Web Stories Saturday, February 24

Respondents to the CNBC Fed Survey see fewer interest rate cuts than the market’s aggressive outlook, with the central bank starting them later in the year than traders currently hope.

Just 9% see the Federal Reserve cutting rates in March. Fifty percent see a cut in May and only in June is there a majority of 70% predicting that rates go down. Futures markets, meanwhile, place a 37% probability on a March cut and around an 84% chance in May. And while futures markets have priced in between five and six rate reductions this year, survey respondents, on average, see just a bit more than three.

“There is little reason to expect a major slowdown in the economy so the Fed will likely not risk the gains in inflation it has made by easing prematurely,” wrote Joel Naroff, president of Naroff Economics, in response to the survey.

The Fed’s interest rate decision is Wednesday at 2 p.m. ET and will be followed by a news conference by Fed Chief Jerome Powell, where traders will parse his words for any indication on when the central bank may start to move.

It’s fairly typical for this group of Fed watchers to be more closely aligned with the central bank’s outlook than the market. The question remains of who has it right and how much it matters. By 2025, the market, the survey and the Fed forecasts all converge on a funds rate between 3.3% and 3.6%. The debate now is over how fast the Fed gets there.
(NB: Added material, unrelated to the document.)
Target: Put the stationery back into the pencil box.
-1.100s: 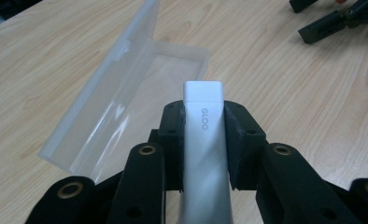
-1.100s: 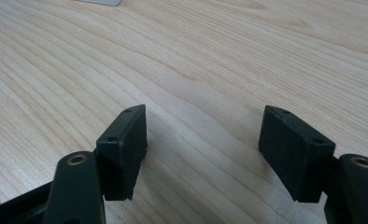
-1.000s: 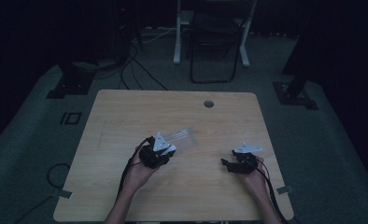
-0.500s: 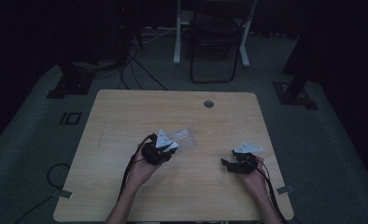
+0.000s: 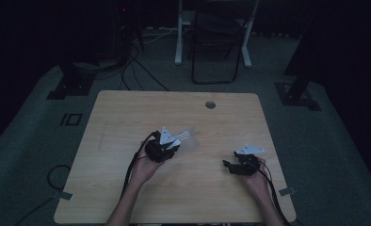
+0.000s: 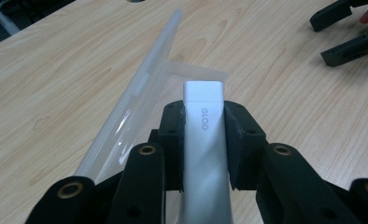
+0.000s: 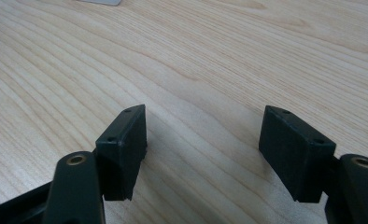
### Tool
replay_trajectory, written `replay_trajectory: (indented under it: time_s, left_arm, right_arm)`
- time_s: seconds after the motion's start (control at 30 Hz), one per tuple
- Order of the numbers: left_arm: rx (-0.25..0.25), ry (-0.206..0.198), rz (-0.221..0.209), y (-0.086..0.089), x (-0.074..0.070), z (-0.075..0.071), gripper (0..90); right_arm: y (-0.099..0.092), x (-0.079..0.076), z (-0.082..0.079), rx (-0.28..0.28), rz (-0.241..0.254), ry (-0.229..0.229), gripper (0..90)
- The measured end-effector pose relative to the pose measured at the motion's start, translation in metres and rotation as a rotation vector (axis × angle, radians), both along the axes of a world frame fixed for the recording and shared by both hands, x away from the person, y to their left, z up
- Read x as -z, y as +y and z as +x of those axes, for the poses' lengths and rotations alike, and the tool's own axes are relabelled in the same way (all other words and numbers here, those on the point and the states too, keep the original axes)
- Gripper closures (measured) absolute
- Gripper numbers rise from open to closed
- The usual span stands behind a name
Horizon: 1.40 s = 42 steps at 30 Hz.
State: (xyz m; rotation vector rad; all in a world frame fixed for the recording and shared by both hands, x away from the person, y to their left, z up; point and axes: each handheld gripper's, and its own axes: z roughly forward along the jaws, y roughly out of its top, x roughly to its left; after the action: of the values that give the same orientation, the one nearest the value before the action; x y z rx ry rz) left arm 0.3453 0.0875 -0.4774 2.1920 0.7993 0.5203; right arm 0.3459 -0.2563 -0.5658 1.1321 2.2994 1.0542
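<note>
The left claw (image 6: 203, 135) is clamped on a white stick (image 6: 203, 140) printed "GLOO", flat-ended, with a clear plastic piece (image 6: 145, 88) lying along its left side, above the desk (image 5: 127, 113). The stick's lower end is cut off by the frame, and the plastic piece is translucent, possibly a package. The stick's long axis runs straight away from the claw. To the right, the right claw (image 7: 203, 149) stands well open, holding nothing.

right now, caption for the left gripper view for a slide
Left hand-held gripper clamps a white GLOO stick beside a clear plastic piece over the wooden table.
</note>
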Motion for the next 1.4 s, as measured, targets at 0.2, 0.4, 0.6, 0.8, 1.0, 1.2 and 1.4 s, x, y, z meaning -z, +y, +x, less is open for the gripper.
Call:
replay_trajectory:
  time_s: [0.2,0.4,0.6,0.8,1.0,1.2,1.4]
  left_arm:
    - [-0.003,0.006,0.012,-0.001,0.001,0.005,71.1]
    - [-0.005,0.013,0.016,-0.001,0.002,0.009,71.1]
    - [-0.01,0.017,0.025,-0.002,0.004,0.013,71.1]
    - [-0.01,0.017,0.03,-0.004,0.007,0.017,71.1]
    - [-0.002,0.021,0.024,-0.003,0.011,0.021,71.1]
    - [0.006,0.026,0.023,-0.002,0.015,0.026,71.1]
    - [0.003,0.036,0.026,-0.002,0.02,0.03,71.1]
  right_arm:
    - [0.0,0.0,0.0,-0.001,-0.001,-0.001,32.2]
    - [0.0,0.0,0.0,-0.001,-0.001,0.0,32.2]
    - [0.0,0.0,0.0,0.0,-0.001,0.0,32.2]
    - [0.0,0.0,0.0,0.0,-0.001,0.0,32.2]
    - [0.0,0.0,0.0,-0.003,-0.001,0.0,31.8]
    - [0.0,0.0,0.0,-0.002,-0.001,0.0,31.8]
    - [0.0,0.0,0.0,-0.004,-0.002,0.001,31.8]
“(Fed Chair Jay) Powell will push back against the market on what they are pricing in for cuts but still lean into a few,” predicts Peter Boockvar of Bleakley Financial Group. “(It’s a) tough balance because markets hear what they want to hear.”

Economic outlook

While respondents predict a cautious Fed, on balance they think it should be more aggressive: 56% say the bigger risk is that the Fed cuts too late while 44% say the risk is going too early.

The 25 respondents, including economists, strategists and fund managers, were less united on the risks around reducing the Fed’s $7.6 trillion balance sheet. They expect the reduction of the balance sheet — known as quantitative tightening — to end in November. The Fed is seen lowering its total reserves by another $1 trillion to $6.6 trillion and reducing bank reserves to $3 trillion from the current level of around $3.5 trillion.

At that level, bank reserves would be almost double where they were before the Fed started increasing its balance sheet to provide more stimulus to the economy. The central bank has said it wants to stop QT just above the level of what it calls “ample reserves.” Thirty-six percent of respondents say the bigger risk is that the Fed leaves the balance sheet too big, compared with 16% who say the risk is keeping the balance sheet too small. But 32% say neither is much of a risk and 12% say both risks are equal.

The CNBC survey shows forecasters still see a slowdown ahead, but one not nearly as severe as they misforecast a year ago. Last year, through at least the first half of the year, respondents predicted growth would slow below 1%, along with rising unemployment. Growth came in above 3% and unemployment barely budged.

This year, the average gross domestic product forecast is for GDP to slow to 1.3%, unemployment to rise six-tenths of a point to 4.3% while the headline consumer price index ends the year at 2.7%. But those averages hide a spectrum of views on the outlook.

“With the yield curve inverted since November 2022, leading economic indicators down 21 months in a row, and the M2 money supply declining year-over-year, I just can’t bring myself to abandon my recession forecast,” said Robert Fry, chief economist, Robert Fry Economics LLC. “But it is becoming apparent that, for various reasons, the U.S. economy is far less interest-sensitive than it used to be.”

But Mark Zandi of Moody’s Analytics writes in, “It is difficult not to be more upbeat about the economy’s prospects. And while there are downside threats, including the potential for various geopolitical hotspots to boil over and a contested presidential election, they feel increasingly less threatening.”